L'interprétation du rêve, oeuvre fondamentale et incontestée
comme telle, paraît en 1900, non par hasard mais, selon le voeu
de son auteur, résolument ouverte à un progrès scientifique qu'il
conçoit comme déterminant pour le siècle à venir. Les incidences
philosophique, psychologique, sociologique, anthropologique,
politique, artistique, voire théologique, de cette oeuvre maîtresse
seront à ce point majeures qu'il est difficile d'appréhender un
champ de sciences humaines sans s'y référer explicitement ou
implicitement.
Si le propos de Freud n'a pris aucune ride, ses disciples ont
posé une série de questions qui manifestent une ouverture psychanalytique
vers des questionnements induits, mais non explicités,
par son fondateur. Ainsi, alors que le rêve reste déterminant sur le
plan de la cure, la pratique contemporaine atteste d'un dépassement
d'une lecture finie du rêve orientée vers une résolution de
l'énigme (le psychanalyste enquêteur).
L'interprétation des images du rêve engage une polysémie
symbolique.
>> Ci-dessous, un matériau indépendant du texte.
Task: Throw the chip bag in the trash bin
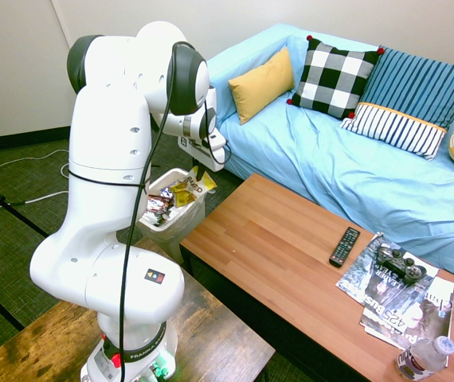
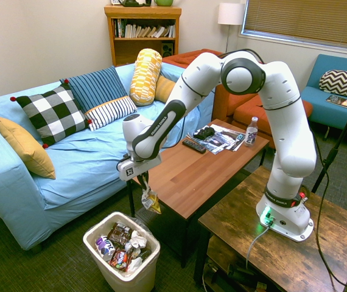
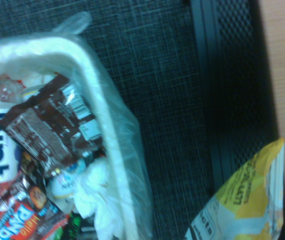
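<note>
Currently I note the gripper (image 2: 147, 181) clamped on the chip bag (image 2: 150, 199), which hangs in the air beside the coffee table (image 2: 198, 167) edge, near the trash bin (image 2: 103, 258) but not over it.

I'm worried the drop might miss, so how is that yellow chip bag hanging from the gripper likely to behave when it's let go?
The chip bag looks crinkled and hangs limp below the shut gripper, so it's probably floppy and very light. It may flutter rather than fall straight. It seems to hang beside the trash bin, not squarely over it, so it could miss.
</note>
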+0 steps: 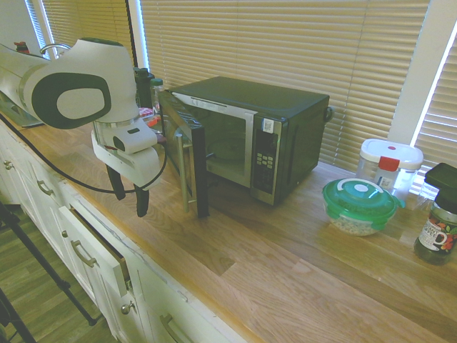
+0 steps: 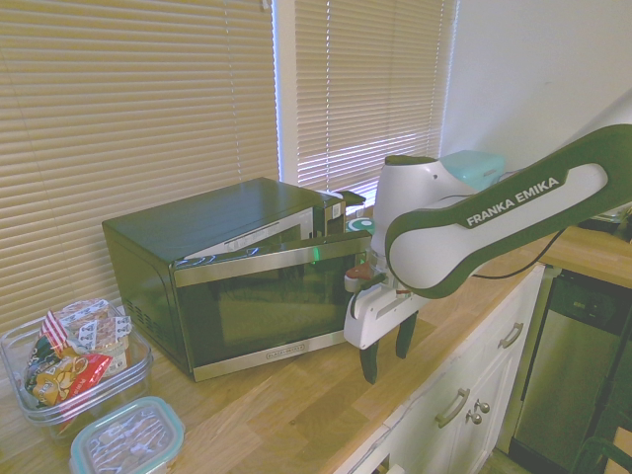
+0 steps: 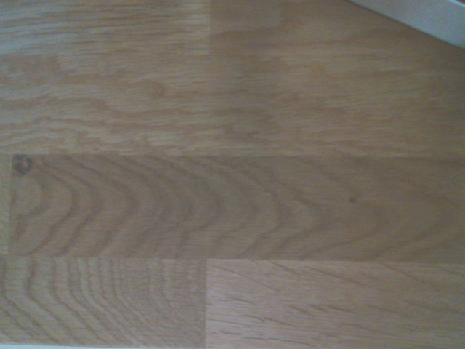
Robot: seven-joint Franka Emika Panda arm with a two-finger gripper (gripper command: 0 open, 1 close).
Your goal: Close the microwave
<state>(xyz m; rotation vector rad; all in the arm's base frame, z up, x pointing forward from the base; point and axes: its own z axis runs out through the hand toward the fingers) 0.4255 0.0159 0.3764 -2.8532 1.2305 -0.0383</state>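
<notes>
The black microwave (image 1: 275, 132) with steel trim stands on the wooden counter (image 1: 285, 264), against the blinds. Its dark glass door (image 1: 187, 161) is swung far out toward the counter's front, with the silver handle (image 1: 183, 171) on its outer face. My gripper (image 1: 128, 194) hangs just above the counter, a short way off the door's outer side and not touching it. Its fingers are open and empty. From the other side, the gripper (image 2: 387, 355) shows beside the free edge of the door (image 2: 262, 311). The wrist view holds only wood grain (image 3: 232, 189).
Right of the microwave stand a green-lidded bowl (image 1: 359, 206), a white container with a red clip (image 1: 389, 163) and a dark jar (image 1: 439, 225). A snack tub (image 2: 69, 360) and a blue-lidded box (image 2: 128, 439) sit near the counter's end. A drawer (image 1: 96, 246) is slightly ajar.
</notes>
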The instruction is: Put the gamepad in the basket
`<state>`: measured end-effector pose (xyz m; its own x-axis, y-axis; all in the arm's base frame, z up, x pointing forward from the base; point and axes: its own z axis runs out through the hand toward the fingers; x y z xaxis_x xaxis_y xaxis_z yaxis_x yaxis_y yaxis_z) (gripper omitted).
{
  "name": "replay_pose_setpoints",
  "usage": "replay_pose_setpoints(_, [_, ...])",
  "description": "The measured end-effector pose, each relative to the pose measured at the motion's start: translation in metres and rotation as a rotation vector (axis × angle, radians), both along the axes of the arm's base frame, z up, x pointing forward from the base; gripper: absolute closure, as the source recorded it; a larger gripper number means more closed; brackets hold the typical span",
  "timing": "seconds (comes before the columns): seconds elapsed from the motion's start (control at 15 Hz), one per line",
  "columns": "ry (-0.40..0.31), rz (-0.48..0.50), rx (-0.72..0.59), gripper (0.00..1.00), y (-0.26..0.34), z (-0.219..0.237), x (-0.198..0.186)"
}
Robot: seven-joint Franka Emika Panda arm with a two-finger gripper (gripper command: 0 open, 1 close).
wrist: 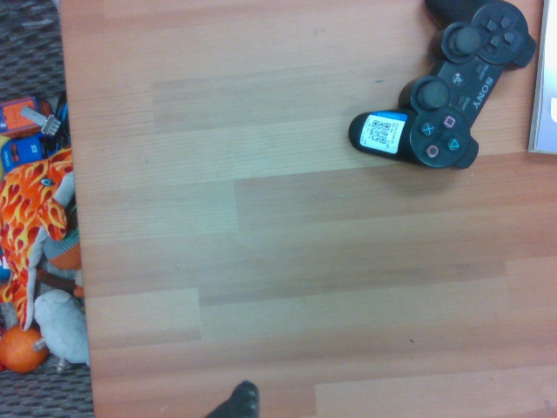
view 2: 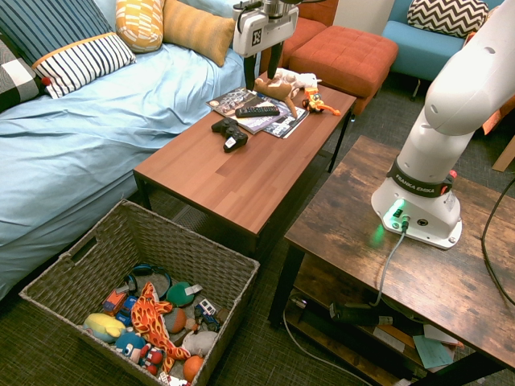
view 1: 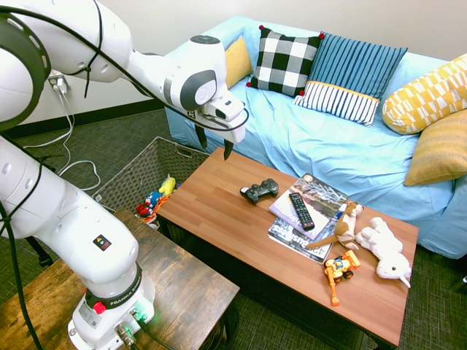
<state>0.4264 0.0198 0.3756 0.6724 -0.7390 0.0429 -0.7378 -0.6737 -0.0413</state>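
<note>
I have the light-blue draped sofa [view 1: 292, 127] running along the far long side of the brown wood-topped coffee table [view 1: 219, 197], and the woven wicker basket [view 2: 109, 241] standing on the floor near the table's end, with a jumble of toys and a headset inside it. My two-finger gripper [view 1: 214, 144] hangs above the tabletop, its fingers spread wide apart, with nothing between them. At the table's other end I see the overlapping magazines [view 1: 310, 211], with the white plush unicorn [view 1: 384, 248] and the brown plush animal [view 1: 345, 230] beside them. The black Sony gamepad [wrist: 452, 83] lies flat on the table, between the basket end and the magazines, thumbsticks up, a white code label on one handle; it sits below my fingers and off to one side, clear of both. The black remote [view 1: 301, 211] rests on the magazines, and the orange toy vehicle [view 1: 339, 270] stands near the plush toys.
</note>
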Motion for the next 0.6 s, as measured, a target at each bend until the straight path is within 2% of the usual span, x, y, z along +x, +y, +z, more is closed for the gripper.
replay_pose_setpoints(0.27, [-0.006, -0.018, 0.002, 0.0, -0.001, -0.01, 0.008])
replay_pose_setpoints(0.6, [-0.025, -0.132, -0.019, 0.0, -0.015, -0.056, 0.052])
Par là, elle renoue avec des traditions spirituelles
(mystiques, rabbiniques, néo-platoniciennes, etc.), mais aussi, sous
un autre angle, avec l'examen minutieux des structures
langagières. Le rêve en tant que paradigme et mécanisme de
relance de la parole devient le centre de l'attention attendu qu'il
autorise et favorise l'association libre.